The lushly orchestrated “You Got To Know Better”, high on percussive backing, by Touch Of Class, a Philadelphia-based four-member group with classy vocals by brothers Gerald and Pete Jackson, is up next. And the obscure “Woman” by The Nicky Newarkers from 1976 is another pre-disco masterpiece, produced by Jerry Ross who masterminded the classic “Sunny” by Bobby Hebb. The background vocals on the breezily flowing “Better Late Than Never” by Diane Ducane, another previously unknown singer to me and equipped with a really unique voice, is simply irresistible. We also get a Holland-Dozier-Holland piece here by Tyrone Edwards and his 1974 “Can’t Get Enough Of You” – pure Motown soul which was not released on Motown though, but on Invictus.

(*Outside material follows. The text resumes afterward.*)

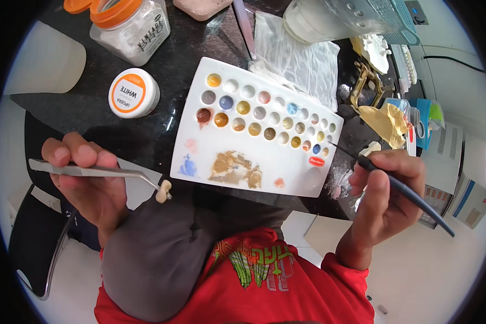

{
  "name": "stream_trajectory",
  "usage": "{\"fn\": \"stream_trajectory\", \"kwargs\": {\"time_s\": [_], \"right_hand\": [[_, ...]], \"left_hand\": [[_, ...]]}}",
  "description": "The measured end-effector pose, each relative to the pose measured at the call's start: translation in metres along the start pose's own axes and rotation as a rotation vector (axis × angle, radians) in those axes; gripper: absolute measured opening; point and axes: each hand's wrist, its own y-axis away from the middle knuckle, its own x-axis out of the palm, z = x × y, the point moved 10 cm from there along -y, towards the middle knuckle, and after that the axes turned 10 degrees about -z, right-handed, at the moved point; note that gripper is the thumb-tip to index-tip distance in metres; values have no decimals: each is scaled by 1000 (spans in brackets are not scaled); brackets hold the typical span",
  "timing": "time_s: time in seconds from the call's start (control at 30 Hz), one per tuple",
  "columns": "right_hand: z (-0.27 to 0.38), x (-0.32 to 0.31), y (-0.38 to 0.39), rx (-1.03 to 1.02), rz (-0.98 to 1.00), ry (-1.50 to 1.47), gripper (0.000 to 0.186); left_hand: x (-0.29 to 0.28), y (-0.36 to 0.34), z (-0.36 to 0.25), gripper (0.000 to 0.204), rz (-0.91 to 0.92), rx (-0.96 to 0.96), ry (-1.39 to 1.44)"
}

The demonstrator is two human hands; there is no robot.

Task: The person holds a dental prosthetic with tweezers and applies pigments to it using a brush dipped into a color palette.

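My left hand [89, 178] is closed round metal tweezers [102, 171] with a bent end. At their tips is a small cream-coloured dental crown [163, 191], held in the air left of the palette's lower edge. My right hand [389, 189] grips a thin paintbrush [402, 187] with a dark handle. Its fine tip comes to the right end of a white palette [297, 181], beside the small wells; whether it touches cannot be made out. Rows of wells hold yellow, brown, blue, grey and white paints. Brown, blue and pink smears [232, 167] mark the flat part.
A white round jar [134, 93] and an orange-lidded clear jar [129, 32] stand on the dark countertop [162, 59]. Behind the palette lie a white tissue [302, 59] and a glass container [318, 21]. Right of it are a brass articulator [366, 86] and a yellow cast [386, 124].
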Motion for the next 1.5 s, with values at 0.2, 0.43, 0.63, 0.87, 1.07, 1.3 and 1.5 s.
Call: {"fn": "stream_trajectory", "kwargs": {"time_s": [0.2,0.43,0.63,0.87,1.07,1.3,1.5], "right_hand": [[-8,9,-1,17,4,48,11],[-11,18,-4,-3,39,79,11],[-3,17,-3,-63,57,152,10],[23,20,-10,-197,13,136,15],[28,56,-27,-258,197,146,16],[39,79,-32,-282,223,208,15],[40,95,-41,-332,189,299,15]], "left_hand": [[-5,0,-2,24,-33,36,-61],[-5,-1,-1,26,-68,52,-77],[-7,0,-3,25,-77,52,-90],[-3,-2,-5,25,-70,100,-217],[-2,-2,-5,24,-64,103,-259],[1,-3,-6,25,-36,102,-287],[1,-3,-7,27,-49,103,-329]]}}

Our all-girl vocal group favorite Honey Cone is featured with “If I Can’t Fly”, which totally flopped the charts in 1973, but sure sounds brilliant more than 43 years later. High-flying strings, fantastic vocals as we can expect from the girls, on one of their last recordings before they split up. The Whispers are here, too, with one of their early recordings, years before they came out with their first full LP: the 1969 “I Can’t See Myself Leaving You”, with the already unique-sounding Scott twins (I think it is Walter on lead vocals here). Another Holland-Dozier-Holland production is “Something New About You” by Silent Majority, a formerly unknown band to me as well. Pure early 70s classic soul. You can’t do anything wrong with Willie Hutch and the sweet “When A Boy Falls In Love” from 1970 is just magic – one of the highlights of the set here even though it borders on the edge of the syrupy side of things, but still an amazingly catchy track.
Believe it or not but I was never really a fan of Wilson Pickett, so I skip the 1973 “Mr. Magic Man” and continue with the Ray Charles-produced 1975 gem “I Need Your Love” from soul/funk pianist, singer, songwriter and arranger Clydene Jackson – a tune from her debut album “Fresh”. And a welcome return is Weldon Irvine with his superbly grooving “I Love You” from his 1976 “Sinbad” album with Don Blackman on vocals and a tune reminiscent of Marvin Gaye’s best tunes from that era. There is another first-time-on-CD track here from the very rare Wood, Brass & Steel album “Hard & Heavy” – the very sophisticated “Open Up Your Heart”. The youngest track on offer is “One Time To Make It Right” by The DMX Affair, complete with the typically quirky production methods of the mid-80s. Gary Byrd, who had a major rap hit in 1983 with “The Crown” featuring Stevie Wonder, is included here with another rap track, but from a decade earlier: “Soul Travelin’ Pt. 1” sees the light of day on CD for the first time here, his track dedicated to other soul contemporaries of the time, like Stevie Wonder, Curtis Mayfield, Isaac Hayes, or the Jackson Five.
The remaining cuts are a Sylvia Robinson-produced 1972 track by Lonnie Youngblood from War, the solid “I Only Hurt Myself”, a 1976 Billy Paul tune from one of his weaker Philadelphia International albums from 1976, “Let ‘Em In”, the still cute “I Trust You”, a very short Jon Lucien tune from his second album “Rashida” (1973), written together with Dave Grusin, the extremely catchy bass-and brass-heavy “Would You Believe In Me”, and a 1972 obscurity by former The Platters vocalist Sonny Turner and Sound Unlimited, the midtempo “Now That You’re Gone”, bringing this wonderful collection to an easing ending.